What is Induction Stove Top and How Does It Work?
Induction technology has been used in cooking since the early 1900s; however, it has only gained mainstream consideration in the United States in the past few decades. Manufacturers are now working to produce more cost and energy-efficient models, which are gaining popularity all over the world.
If you’re in the market for a new cooktop, you’ve got some options.
There are several different methods of stove heating, including gas and electricity, but many people are unaware that there is a third option called induction. While each hob has its own unique qualities, it's important to add to your kitchen collection a product that you can feel confident using every day.
Gas and electric cooking are the gold standards of most household kitchens, but we wanted to highlight the increasingly popular and dynamic cooking trend: induction. This cooking method has gained traction as of late because consumers are seeking out more energy-efficient cooking options.
What is an Induction Cooktop?
Let’s start with the basics. On the surface, induction cooktops look quite similar to standard glass-top electric cooktops, but an induction stovetop uses electromagnetic waves to heat cookware, essentially turning your pots and pans into their own heat source.
An induction cooktop is a cooking surface that heats by transferring currents from an electromagnetic field located below the glass surface directly to the magnetic induction cookware placed above.

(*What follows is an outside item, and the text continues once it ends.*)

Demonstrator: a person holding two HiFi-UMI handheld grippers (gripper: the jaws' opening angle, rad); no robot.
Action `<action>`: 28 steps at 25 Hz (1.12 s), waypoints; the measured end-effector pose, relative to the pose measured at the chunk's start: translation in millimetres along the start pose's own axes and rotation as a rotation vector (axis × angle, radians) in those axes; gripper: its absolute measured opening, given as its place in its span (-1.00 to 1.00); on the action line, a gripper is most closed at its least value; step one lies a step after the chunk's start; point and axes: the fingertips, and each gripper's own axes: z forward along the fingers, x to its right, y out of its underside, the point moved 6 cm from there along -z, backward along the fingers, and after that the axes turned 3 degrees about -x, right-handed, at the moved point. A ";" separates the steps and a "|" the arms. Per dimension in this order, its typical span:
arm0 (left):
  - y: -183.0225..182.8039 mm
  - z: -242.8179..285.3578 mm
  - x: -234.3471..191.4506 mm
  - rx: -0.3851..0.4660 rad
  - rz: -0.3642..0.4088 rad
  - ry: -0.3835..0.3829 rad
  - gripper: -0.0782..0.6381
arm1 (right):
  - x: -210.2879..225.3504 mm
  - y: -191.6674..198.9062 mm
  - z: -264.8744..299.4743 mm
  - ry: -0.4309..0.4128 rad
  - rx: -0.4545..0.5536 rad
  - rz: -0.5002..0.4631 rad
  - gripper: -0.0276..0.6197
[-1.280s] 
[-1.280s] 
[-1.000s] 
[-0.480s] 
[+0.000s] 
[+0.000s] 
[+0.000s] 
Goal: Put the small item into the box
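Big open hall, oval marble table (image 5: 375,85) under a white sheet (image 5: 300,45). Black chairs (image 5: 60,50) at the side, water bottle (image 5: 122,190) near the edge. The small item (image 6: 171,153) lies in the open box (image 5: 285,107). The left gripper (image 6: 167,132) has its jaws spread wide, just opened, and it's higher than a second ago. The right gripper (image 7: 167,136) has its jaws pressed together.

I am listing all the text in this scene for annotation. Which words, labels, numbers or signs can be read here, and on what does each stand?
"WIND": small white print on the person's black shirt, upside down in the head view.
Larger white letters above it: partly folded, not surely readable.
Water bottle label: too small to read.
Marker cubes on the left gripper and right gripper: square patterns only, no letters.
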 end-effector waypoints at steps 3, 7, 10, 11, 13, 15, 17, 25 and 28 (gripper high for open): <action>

Unlike thermal conduction, it heats this cookware directly without the need for a flame or burner. Because there is no heating of a separate element, an induction cooktop can heat cookware faster than any other medium. This temperature control typically leads to faster heating, especially during more time-consuming tasks such as boiling water.
Induction cooking surfaces are known to boil water 50 percent faster compared to their gas and electric counterparts, and they maintain a consistent temperature so occasional spills or boil-overs occur far less often.
How Does Induction Cooking Work?
Whereas gas and electric appliances might use thermal conduction to transfer heat from a burner to a pan to your food, induction cooking eliminates the middleman, working almost instantly to heat the cooking vessel itself.
An electric current passes through a coiled copper wire underneath the cooking surface, creating a magnetic current throughout the cookware. And the best part is, the entire cooktop remains cool-to-the-touch so burns become less of a worry. Induction cooking is known to be more efficient than traditional cooking methods because very little heat energy is lost during the process and you can heat your cookware without heating your entire kitchen. Additionally, the heat is directly sourced, which means the temperature tends to stay much steadier than electric or gas ranges as well.
What Types of Cookware Can Be Used with Induction Cooking?
Any cookware in your kitchen that features a magnetic base can be used on an induction cooktop surface. Common induction-compatible cookware includes cast iron and certain types of stainless steel. Stainless steel pots and pans that have nickel added to them are non-magnetic and can't be used with induction cookware. Common types of magnetic stainless steel include 430 stainless steel and 18/0 grade. To test your current cookware, you can simply hold a magnet up to the bottom of the pot or pan. If it strongly sticks, then that piece will work. If you’re purchasing new cookware, look for any type of “induction compatible” labeling.
An induction stovetop will not work with non-magnetic materials such as copper or aluminum.
What are the Benefits of Cooking with Induction?
In addition to faster boiling times and precise temperature control, the induction stove top also offer an easy-to-clean surface. Since heat is absorbed through the burners, the cooktop remains cool enough to wipe off spills and grease splatters smoothly before they fully char and burn onto your stove. Ambient heat from the cooker can still cause the cooking surface to heat up, but it cools down much faster than a traditional cooktop, so you can respond to messes quickly.
Induction is a much safer option because the stove doesn’t get scorching hot. If you have young children who like to get their hands on everything or unruly pets that like to jump up on kitchen surfaces, they can contact the appliance without getting burned.
If you want to know more about the difference between an induction stove top and an electric ceramic cooktop, you can read the previous article - What's the difference between a Ceramic and Induction Cooktop?
Follow Your Heart
When shopping for a new stove, decide which appliance model is best for your cooking needs. If you want to step out of your comfort zone and invest in a unique and dynamic kitchen appliance, induction hobs are a great choice. With faster heating, greater energy efficiency, and enhanced safety features, it seems like a no-brainer.